Ajoutez Actu FDO en favori pour nous soutenirLe tribunal correctionnel de Lorient a condamné lundi 30 juin un homme de 28 ans, originaire de la ville, à neuf ans de prison, dont un an assorti d’un sursis probatoire, pour avoir violemment agressé un policier avec un coutelas népalais. Les faits remontent au 8 août 2024, à l’issue d’une altercation familiale survenue au petit matin.
Ce jour-là, excédé par une dispute avec sa mère au sujet de sa consommation de tabac dans la maison, le jeune homme, Jules Le Tinier, avait jeté des objets en sa direction avant de briser une baie vitrée. Comme le relate Ouest-France, lorsque son frère menace d’appeler la police, l’agressivité du Lorientais monte d’un cran. Armé d’un pied de table, il poursuit ce dernier dans la rue, forçant sa famille à se réfugier chez un voisin.
À l’arrivée des forces de l’ordre, la situation bascule dans la violence. Vêtu d’un treillis militaire et d’un tee-shirt sombre, Le Tinier attend les policiers à l’intérieur de la maison, coutelas à la main — un kukri népalais habituellement utilisé pour le jardinage ou la découpe de viande. À peine la porte franchie, le premier policier est frappé au visage, dans une attaque que l’avocate des forces de l’ordre, Me Élodie Grelot, n’a pas hésité à qualifier de « guet-apens ». « La vie du policier s’est jouée à quelques centimètres », a-t-elle insisté à l’audience.

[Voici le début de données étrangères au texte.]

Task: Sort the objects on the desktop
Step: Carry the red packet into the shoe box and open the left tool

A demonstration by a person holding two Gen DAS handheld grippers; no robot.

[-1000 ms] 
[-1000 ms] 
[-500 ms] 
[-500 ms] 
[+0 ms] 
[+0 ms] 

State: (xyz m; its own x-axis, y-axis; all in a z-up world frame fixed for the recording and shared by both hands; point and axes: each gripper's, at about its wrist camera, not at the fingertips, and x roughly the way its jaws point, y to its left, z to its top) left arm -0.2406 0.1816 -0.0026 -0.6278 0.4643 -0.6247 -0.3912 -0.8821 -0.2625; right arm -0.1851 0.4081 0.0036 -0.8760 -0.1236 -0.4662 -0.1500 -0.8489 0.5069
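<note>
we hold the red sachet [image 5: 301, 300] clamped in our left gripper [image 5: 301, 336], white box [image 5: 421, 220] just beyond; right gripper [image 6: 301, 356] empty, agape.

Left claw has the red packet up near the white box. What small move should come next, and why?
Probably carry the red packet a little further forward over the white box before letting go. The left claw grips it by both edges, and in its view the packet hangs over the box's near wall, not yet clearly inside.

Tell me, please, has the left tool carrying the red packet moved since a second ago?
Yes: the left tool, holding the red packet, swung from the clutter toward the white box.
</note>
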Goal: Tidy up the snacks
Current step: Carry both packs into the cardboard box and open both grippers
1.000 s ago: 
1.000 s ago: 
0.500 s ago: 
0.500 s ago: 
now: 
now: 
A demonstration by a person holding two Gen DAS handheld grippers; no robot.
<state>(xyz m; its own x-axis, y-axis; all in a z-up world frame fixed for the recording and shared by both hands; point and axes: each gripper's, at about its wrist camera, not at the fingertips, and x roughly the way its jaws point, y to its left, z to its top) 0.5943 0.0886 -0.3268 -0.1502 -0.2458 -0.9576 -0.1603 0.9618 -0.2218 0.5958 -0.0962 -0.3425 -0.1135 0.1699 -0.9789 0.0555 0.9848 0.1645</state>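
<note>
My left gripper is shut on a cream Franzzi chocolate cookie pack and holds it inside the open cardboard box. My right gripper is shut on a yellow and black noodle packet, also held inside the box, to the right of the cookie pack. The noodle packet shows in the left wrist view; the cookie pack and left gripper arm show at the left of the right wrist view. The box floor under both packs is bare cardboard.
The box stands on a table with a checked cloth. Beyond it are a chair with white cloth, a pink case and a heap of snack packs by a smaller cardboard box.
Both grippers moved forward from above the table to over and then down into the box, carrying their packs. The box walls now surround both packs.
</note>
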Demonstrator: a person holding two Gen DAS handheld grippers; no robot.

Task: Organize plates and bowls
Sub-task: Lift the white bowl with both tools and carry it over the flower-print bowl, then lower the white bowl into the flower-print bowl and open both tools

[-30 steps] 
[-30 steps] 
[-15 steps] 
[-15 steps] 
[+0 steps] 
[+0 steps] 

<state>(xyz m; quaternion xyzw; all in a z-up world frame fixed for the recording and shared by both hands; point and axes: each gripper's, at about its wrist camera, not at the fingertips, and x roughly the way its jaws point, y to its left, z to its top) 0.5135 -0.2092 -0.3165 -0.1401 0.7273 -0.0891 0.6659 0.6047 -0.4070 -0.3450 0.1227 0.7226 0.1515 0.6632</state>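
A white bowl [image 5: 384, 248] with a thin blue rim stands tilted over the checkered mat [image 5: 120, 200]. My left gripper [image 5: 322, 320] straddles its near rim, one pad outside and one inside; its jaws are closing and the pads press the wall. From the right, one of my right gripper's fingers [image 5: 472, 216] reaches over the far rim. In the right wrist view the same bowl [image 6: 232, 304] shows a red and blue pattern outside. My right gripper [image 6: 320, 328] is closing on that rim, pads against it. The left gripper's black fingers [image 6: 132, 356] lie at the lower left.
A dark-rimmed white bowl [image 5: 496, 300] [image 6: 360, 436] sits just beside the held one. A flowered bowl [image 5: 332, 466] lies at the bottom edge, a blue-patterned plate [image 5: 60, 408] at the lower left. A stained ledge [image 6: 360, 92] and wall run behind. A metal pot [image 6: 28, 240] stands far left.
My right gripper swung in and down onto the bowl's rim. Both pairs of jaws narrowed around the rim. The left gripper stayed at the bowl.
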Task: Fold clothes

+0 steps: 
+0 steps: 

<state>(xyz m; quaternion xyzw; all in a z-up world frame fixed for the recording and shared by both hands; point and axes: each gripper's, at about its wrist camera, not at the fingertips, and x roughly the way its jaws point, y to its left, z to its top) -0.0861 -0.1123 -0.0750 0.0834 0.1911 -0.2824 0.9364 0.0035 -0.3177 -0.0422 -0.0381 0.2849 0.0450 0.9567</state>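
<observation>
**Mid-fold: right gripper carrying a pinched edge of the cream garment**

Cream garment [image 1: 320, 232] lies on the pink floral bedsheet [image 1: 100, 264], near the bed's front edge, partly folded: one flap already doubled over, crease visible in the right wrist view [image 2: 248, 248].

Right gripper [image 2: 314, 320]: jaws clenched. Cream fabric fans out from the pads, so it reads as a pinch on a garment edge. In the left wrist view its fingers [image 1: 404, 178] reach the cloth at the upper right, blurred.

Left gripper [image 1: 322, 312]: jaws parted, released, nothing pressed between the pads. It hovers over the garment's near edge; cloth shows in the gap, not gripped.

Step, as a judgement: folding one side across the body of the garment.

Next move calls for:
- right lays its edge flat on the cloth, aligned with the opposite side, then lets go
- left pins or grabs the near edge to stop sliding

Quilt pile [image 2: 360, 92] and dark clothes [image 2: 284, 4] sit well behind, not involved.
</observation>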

Le procureur Bastien Diacono a, lui, dénoncé une attaque « d’une extrême gravité », initialement qualifiée de tentative de meurtre. Il a souligné que l’accusé, déjà condamné pour des faits similaires en 2023 et 2024, s’en était notamment pris aux symboles de l’autorité, allant jusqu’à incendier la porte de la gendarmerie de Vannes et tenter de mettre le feu à la sous-préfecture de Brest.
Devant le tribunal, Jules Le Tinier a parlé peu. Incarcéré depuis près d’un an, il a contesté les témoignages à charge et assuré avoir seulement voulu se défendre : « Ils allaient m’abattre. J’ai voulu me défendre », a-t-il affirmé, expliquant avoir abattu la lame sur l’embrasure de la porte pour empêcher les policiers d’entrer. Il a nié toute volonté politique derrière ses actes, tout en refusant de se soumettre à une expertise psychiatrique, qu’il juge « toujours à charge ».
Isolé socialement depuis plusieurs années, après des hospitalisations psychiatriques liées à une consommation de drogues et un échec d’insertion professionnelle malgré une formation en boucherie, l’homme semble nourrir une aversion marquée pour toute forme d’autorité, a résumé le procureur.
Le tribunal a finalement suivi les réquisitions du parquet. L’homme a été condamné à neuf ans de prison, dont un an avec sursis probatoire pendant trois ans, assorti d’une période de sûreté de la moitié de la peine. Il lui est interdit de séjourner dans le Morbihan pendant cinq ans. Il devra également suivre un traitement, indemniser la victime — un policier toujours en arrêt de travail selon le quotidien régional — et restera en détention.